> _Exercise_: All of the listing should be output exactly, apart from the pictures.

> _The data_:
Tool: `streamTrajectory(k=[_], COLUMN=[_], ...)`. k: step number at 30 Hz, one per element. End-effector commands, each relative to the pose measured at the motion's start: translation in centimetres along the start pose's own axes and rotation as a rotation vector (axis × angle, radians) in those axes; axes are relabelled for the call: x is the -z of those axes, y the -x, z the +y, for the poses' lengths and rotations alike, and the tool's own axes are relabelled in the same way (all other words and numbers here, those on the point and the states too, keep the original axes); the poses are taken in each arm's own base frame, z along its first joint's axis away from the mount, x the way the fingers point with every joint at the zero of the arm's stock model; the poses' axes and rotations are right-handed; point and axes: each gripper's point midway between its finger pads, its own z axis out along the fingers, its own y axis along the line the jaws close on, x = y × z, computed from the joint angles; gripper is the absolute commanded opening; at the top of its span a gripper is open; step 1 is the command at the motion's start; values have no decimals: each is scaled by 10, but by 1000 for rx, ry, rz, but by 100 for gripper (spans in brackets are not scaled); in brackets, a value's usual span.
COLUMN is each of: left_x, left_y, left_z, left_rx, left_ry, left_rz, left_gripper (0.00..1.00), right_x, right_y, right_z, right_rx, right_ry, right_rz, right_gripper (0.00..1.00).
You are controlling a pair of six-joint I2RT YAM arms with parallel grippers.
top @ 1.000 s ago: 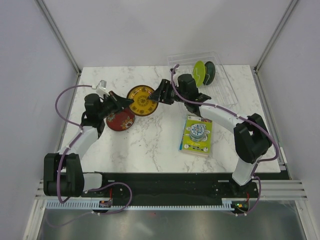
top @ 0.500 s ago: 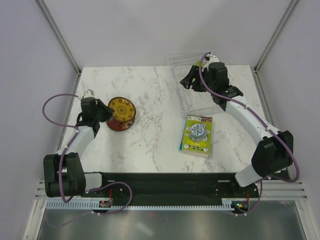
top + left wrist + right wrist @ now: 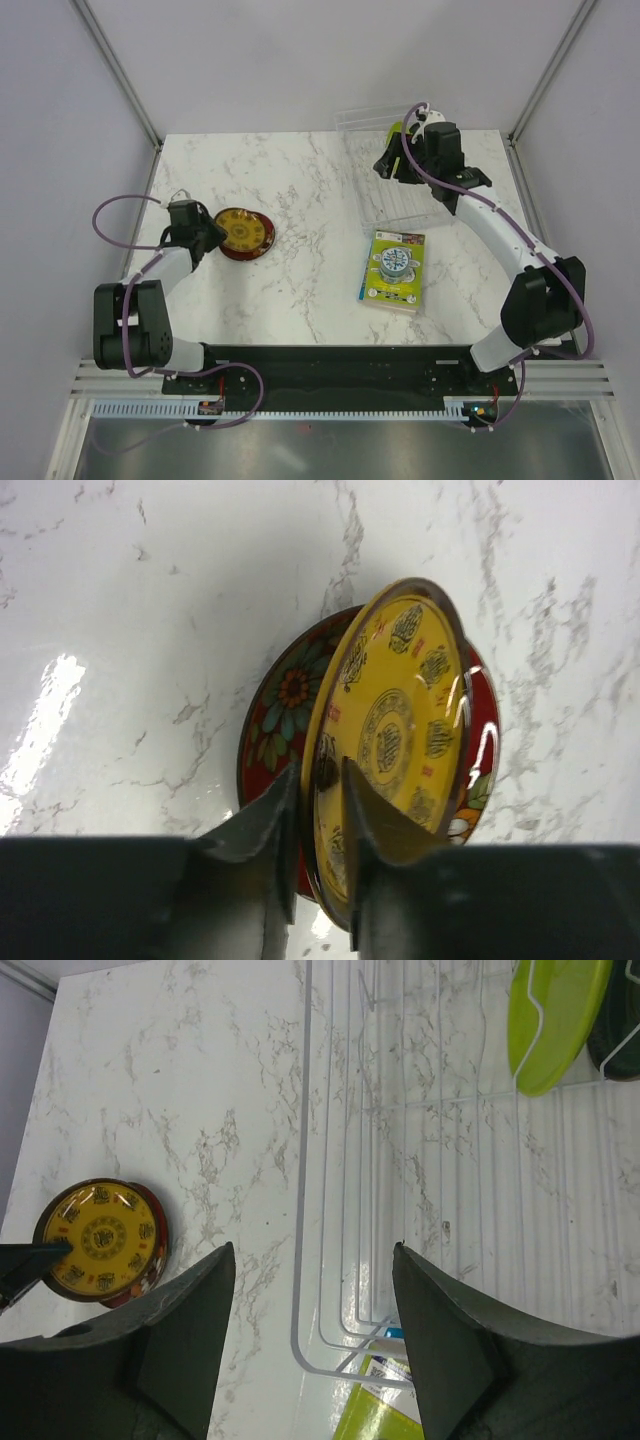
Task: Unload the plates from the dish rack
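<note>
**Yellow plate on red plate, two plates in rack**

Top view: left claw is at the rim of the golden-yellow plate. That plate sits on the red plate, near the bench left edge. Right claw hangs over the dish rack at the far right corner.

Left wrist: claw is narrow, fingers either side of the golden-yellow plate's rim. Can't tell if it's pinching. Plate is tilted over the red plate.

Right wrist: claw is wide and empty, above the rack ribs. Lime green plate and dark teal plate stand in the rack.
</note>
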Motion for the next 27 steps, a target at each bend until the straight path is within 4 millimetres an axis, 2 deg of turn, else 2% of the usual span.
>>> streamTrajectory(k=[1,2,3,5,6,7,8,10,12,15,16,17,19,20,22,23,24,25,26,27], left_x=[-2,-1,-1,0,0,2,3,6,10,22,26,34,42,51,58,63,68,71,74,77], left_y=[-17,-18,-17,-20,-19,-20,-18,-14,-8,9,15,26,36,46,55,61,65,69,73,77], left_z=[18,18,18,19,18,19,18,17,17,4,0,-12,-25,-37,-50,-61,-66,-70,-75,-80], left_rx=[-24,-24,-21,-20,-19,-18,-18,-18,-17,-9,-8,-7,-21,-29,-47,-55,-62,-65,-71,-76], left_ry=[69,70,70,78,78,85,87,92,110,69,54,11,-38,-87,-139,-178,-198,-214,-233,-249], left_rz=[54,56,56,69,70,79,81,72,57,7,-12,-43,-66,-89,-109,-115,-127,-135,-143,-159], left_gripper=[52,60,62,69,70,83,85,85,86,86,86,86,86,86,86,86,86,86,86,86], right_x=[-6,-13,-15,-24,-26,-28,-31,-35,-36,-45,-55,-56,-71,-73,-86,-88,-91,-104,-107,-111], right_y=[20,15,21,16,21,23,27,31,42,56,50,63,58,69,65,73,77,68,78,78], right_z=[-14,-20,-22,-32,-33,-41,-43,-58,-62,-77,-86,-87,-98,-96,-104,-103,-107,-113,-111,-116], right_rx=[46,51,66,81,88,103,112,136,155,208,233,244,274,292,320,335,342,358,380,389], right_ry=[-61,-84,-94,-138,-149,-188,-205,-280,-322,-404,-433,-456,-490,-494,-520,-525,-542,-550,-547,-569], right_rz=[-26,-7,-13,11,2,0,-5,-16,-43,-65,-36,-64,-42,-63,-40,-56,-69,-42,-59,-58], right_gripper=[72,72,72,72,72,72,72,72,72,71,71,71,69,69,67,66,65,63,62,61])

> _Solution to this problem_:
Tool: `streamTrajectory(k=[_], COLUMN=[_], ...)`. k: step number at 30 Hz, one per element. End-effector commands, each relative to the pose measured at the motion's start: translation in centimetres along the start pose's own axes and rotation as a rotation vector (axis × angle, radians) in those axes; axes are relabelled for the call: x is the -z of those axes, y the -x, z the +y, for the poses' lengths and rotations alike, and the tool's own axes are relabelled in the same way (all other words and numbers here, those on the point and the states too, keep the original axes); the poses are taken in each arm's own base frame, z along its first joint's axis away from the mount, x the way the fingers point with every joint at the zero of the arm's stock model; the poses' axes and rotations are right-handed; point and axes: each gripper's point midway between its finger pads, its own z axis out along the fingers, its own y axis along the line the jaws close on, x = y × z, computed from the joint angles; gripper is the absolute commanded opening; at the top of its span a gripper is open; step 1 is the command at the motion's start; values have no decimals: each is scaled by 10, but by 1000 for rx, ry, rz, but by 100 for gripper (spans in brackets are not scaled); in brackets, a value's usual span.
COLUMN is each of: left_x, left_y, left_z, left_rx, left_ry, left_rz, left_gripper (0.00..1.00), right_x, right_y, right_z, right_rx, right_ry, right_rz, right_gripper (0.00..1.00).
You are controlling a pair of six-joint I2RT YAM arms with parallel grippers.
top @ 1.000 s ago: 
top @ 0.500 s ago: 
top + left wrist + right wrist @ now: 
Task: Unload the plates from the dish rack
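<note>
**Yellow plate on red plate, two plates in rack**

Top view: left claw is at the rim of the golden-yellow plate. That plate sits on the red plate, near the bench left edge. Right claw hangs over the dish rack at the far right corner.

Left wrist: claw is narrow, fingers either side of the golden-yellow plate's rim. Can't tell if it's pinching. Plate is tilted over the red plate.

Right wrist: claw is wide and empty, above the rack ribs. Lime green plate and dark teal plate stand in the rack.
</note>
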Motion for the next 27 steps, a target at each bend until the straight path is within 4 millimetres an axis, 2 deg of turn, else 2% of the usual span.
>>> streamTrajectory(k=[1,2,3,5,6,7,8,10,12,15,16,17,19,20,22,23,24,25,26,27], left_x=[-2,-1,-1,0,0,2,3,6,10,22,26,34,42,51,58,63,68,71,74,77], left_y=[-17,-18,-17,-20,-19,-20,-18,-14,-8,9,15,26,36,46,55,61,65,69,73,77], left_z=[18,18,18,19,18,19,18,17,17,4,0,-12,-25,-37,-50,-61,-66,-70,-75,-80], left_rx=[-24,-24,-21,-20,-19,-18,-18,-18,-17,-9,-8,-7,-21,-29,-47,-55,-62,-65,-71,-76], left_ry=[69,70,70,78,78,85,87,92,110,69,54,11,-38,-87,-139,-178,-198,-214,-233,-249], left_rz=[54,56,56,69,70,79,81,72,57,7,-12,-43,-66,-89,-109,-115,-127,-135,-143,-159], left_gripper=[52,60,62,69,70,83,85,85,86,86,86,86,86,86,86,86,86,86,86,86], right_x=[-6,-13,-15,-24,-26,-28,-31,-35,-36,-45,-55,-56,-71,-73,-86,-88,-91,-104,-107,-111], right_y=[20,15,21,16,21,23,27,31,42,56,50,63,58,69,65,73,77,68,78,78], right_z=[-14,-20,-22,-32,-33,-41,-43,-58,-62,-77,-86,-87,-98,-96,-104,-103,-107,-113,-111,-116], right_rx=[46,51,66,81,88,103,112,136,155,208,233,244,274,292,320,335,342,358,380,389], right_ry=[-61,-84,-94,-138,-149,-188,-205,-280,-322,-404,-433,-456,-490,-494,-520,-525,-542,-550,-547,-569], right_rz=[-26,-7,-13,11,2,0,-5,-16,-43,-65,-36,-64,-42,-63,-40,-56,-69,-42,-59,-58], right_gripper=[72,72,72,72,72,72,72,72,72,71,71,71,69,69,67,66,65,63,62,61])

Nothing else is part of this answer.